BG Group, a UK-based energy giant, has reported a net income of $280 million for the third quarter of 2015. This is a 63% drop from $759 million earned in the same quarter a year ago.
Revenue and other operating income decreased 9% to $4.1 billion, reflecting a sharp fall in realised sales prices impacting both the Upstream and LNG Shipping & Marketing segments.
BG said that the impact of lower prices was partly offset by higher volumes in both segments, with E&P production volumes up 26% and LNG delivered volumes up 76%.
Capital expenditure was 32% lower at $1.5 billion and was entirely in the Upstream segment, consisting of $1.36 billion on development and other activities, and $174 million on exploration. The development spend was concentrated primarily in Brazil ($687 million) and Australia ($292 million).
With cash capital expenditure of $4.7 billion in the first nine months of the year, BG said that 2015 would be significantly lower than 2014, as projects complete and the company reacts to a lower oil price environment. Capital expenditure on a cash basis is now expected to be around 30% lower than 2014 at around $6.5 billion, BG said on Friday.
The company’s production was 716 thousand barrels of oil equivalent per day (kboed), up 26% from the third quarter of 2014. Growth in the third quarter was driven by Australia, Brazil and Norway.
BG Group has increased its outlook for 2015 E&P production volumes to 680 – 700 kboed, excluding any changes to the portfolio. This reflects the strong operational performance to date and the reduced duration of planned shutdowns in the second half of the year, BG said.

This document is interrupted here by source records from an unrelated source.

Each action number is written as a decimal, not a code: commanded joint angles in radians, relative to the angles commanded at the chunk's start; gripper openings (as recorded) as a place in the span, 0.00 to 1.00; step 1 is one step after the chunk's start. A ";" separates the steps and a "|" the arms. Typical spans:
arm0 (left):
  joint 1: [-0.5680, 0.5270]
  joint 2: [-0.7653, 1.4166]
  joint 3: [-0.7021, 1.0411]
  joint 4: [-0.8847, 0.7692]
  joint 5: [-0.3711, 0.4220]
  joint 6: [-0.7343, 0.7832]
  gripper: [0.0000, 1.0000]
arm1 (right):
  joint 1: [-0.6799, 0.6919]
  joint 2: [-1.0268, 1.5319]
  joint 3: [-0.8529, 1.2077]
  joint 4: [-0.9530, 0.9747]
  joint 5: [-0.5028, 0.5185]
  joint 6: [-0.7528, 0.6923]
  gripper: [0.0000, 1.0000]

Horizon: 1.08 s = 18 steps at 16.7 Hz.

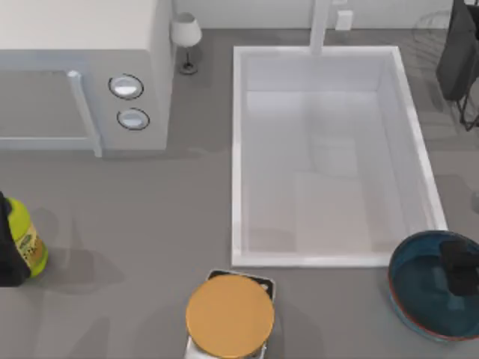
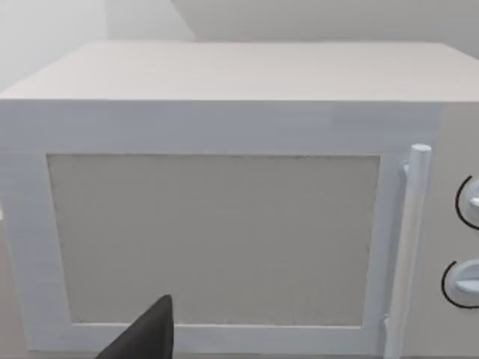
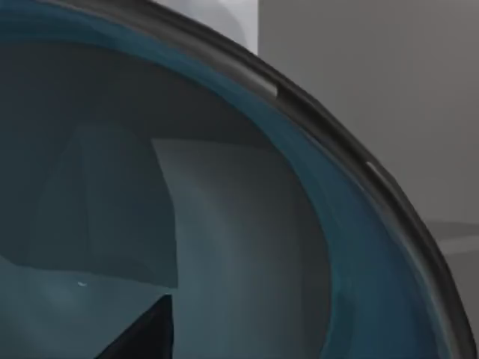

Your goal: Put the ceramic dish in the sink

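Two arms at your table, AgileX sim. Largest first: microwave-like box (image 1: pixel 82 75) far left, facing the parked left gripper (image 1: pixel 9 247), whose jaw state you can't tell. Sink (image 1: pixel 238 149) sits centre, just up-left of the right gripper (image 1: pixel 458 268). Ceramic dish (image 1: pixel 419 292) rests on the table off the sink's near-right corner; right gripper sits directly over its inside, jaw state can't tell. Orange disc (image 1: pixel 229 315) well left of it. Yellow bottle (image 1: pixel 28 239) beside the left gripper. Small lamp (image 1: pixel 185 37) by the box.
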 joint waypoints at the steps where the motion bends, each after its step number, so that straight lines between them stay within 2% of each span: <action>1: 0.000 0.000 0.000 0.000 0.000 0.000 1.00 | 0.000 0.000 0.000 0.000 0.000 0.000 0.92; 13: 0.000 0.000 0.000 0.000 0.000 0.000 1.00 | 0.000 0.000 0.000 0.000 0.000 0.000 0.02; 18: 0.000 0.000 0.000 0.000 0.000 0.000 1.00 | 0.000 0.000 0.000 0.000 0.000 0.000 0.00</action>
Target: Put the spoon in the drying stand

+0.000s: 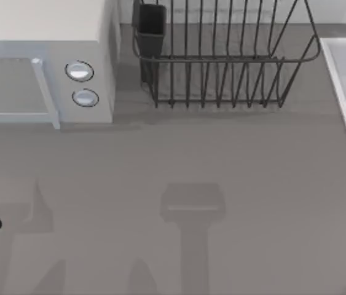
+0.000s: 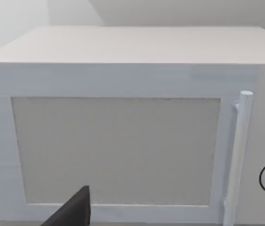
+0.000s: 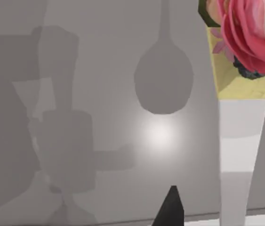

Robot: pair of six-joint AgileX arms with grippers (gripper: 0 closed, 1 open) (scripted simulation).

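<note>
Judging from the right wrist view, a flat grey spoon-shaped form point(image 3: 163, 84) lies ahead of the right gripper point(image 3: 172, 209), just beside a tall white vase with a pink flower point(image 3: 238, 136). I take it for the spoon, though it is so pale that it can also be a shadow. Its rounded bowl end is the end nearer to the gripper, and the thin handle runs straight away from it, so the long axis points along the line of approach. Whether this claw is open or closed, I cannot tell, and I see nothing in it.

The large dark wire drying stand point(image 1: 222, 67) sits at the far edge of the grey table point(image 1: 179, 153), with its dark rectangular utensil cup point(image 1: 151, 27) at the corner next to the white box with two round knobs point(image 1: 43, 37).

The left gripper point(image 2: 76, 212) is parked facing this box; its state I cannot tell. The right arm seems the nearer one to the spoon.
</note>
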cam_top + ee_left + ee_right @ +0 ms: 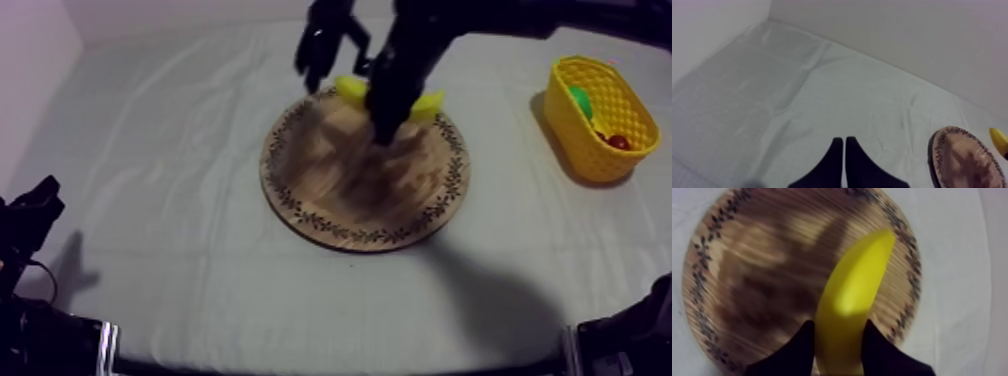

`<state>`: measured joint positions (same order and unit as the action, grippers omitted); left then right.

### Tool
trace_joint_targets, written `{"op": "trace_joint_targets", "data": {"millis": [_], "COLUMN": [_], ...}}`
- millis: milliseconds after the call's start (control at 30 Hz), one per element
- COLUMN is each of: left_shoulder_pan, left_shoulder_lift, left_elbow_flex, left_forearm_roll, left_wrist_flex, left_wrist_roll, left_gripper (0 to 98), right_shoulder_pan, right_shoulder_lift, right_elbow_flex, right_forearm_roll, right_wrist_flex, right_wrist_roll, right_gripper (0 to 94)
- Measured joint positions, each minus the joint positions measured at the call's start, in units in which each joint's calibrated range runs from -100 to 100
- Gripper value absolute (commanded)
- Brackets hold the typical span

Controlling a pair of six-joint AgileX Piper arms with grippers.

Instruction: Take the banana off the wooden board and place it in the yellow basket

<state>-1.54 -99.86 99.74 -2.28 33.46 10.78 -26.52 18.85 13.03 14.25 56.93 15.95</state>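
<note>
Right gripper point(839, 344) clamped on the banana point(858, 283) over the wooden board point(330, 195)

Its two fingers press the banana's sides near one end; whether the banana touches the board I cannot tell. The yellow basket point(566, 118) stands well apart at the table's right. The left gripper point(844, 156) sits low at the left, fingers together on nothing.

Creased grey-white cloth point(170, 210) spread across the table point(300, 335), plain pale wall point(897, 35) behind, soft light
</note>
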Motion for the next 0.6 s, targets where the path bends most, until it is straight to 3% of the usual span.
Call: {"op": "trace_joint_targets", "data": {"millis": [267, 600], "left_shoulder_pan": [0.0, 0.0], "left_shoulder_lift": [0.0, 0.0], "left_elbow_flex": [0.0, 0.0], "left_forearm_roll": [0.0, 0.0], "left_wrist_flex": [0.0, 0.0], "left_wrist_roll": [0.0, 0.0], "left_gripper": [0.1, 0.1], "right_shoulder_pan": [9.03, 23.15], "right_shoulder_lift": [-10.57, -14.29], "right_elbow_flex": [7.47, 1.55], "right_forearm_roll": [-0.78, -5.89], "right_wrist_flex": [-0.61, -0.19], "right_wrist_roll": [4.59, 13.47], "right_gripper": [28.0, 29.3]}}
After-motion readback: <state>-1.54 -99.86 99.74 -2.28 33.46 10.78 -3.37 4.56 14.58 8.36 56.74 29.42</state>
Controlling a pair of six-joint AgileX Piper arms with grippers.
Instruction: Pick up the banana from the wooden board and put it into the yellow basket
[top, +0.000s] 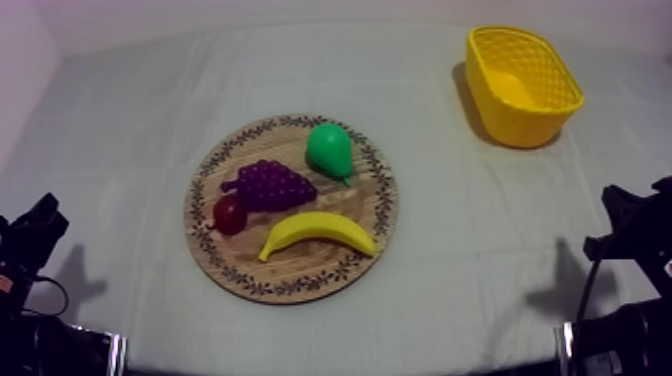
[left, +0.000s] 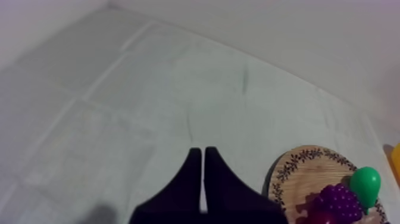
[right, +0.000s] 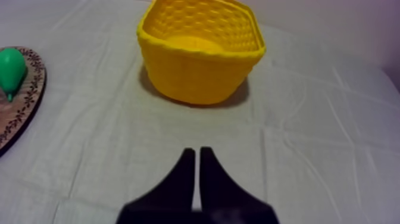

In the fourth quarter, the group expects continued growth in Brazil and Australia to be partly offset by a number of planned shutdowns and the continued expected decline in Egypt.
BG Group’s Chief Executive, Helge Lund said: “Our teams delivered another strong operational performance in the third quarter. In our Upstream business, we maintained positive momentum in our growth projects in Australia and Brazil, and we continued to improve reliability and efficiency in our base assets. We are now increasing our full-year guidance for production to 680-700 kboed.”
Lund said BG group was on track to deliver the planned operating and capital cost savings for 2015. According to the company’s 3Q statement, BG will deliver at least $300 million target savings for 2015.
Lund also briefly commented on the pending Shell-BG acquisition: “We continue to work with Shell on integration planning and to secure the necessary regulatory approvals ahead of the shareholder vote. The transaction remains on track to complete in early 2016.”
To remind, Shell on Thursday reported a loss of $6.1 billion on a current cost of supplies (CCS) for the third quarter of 2015, caused mainly by the charges from write-downs of projects in Alaska and Canada.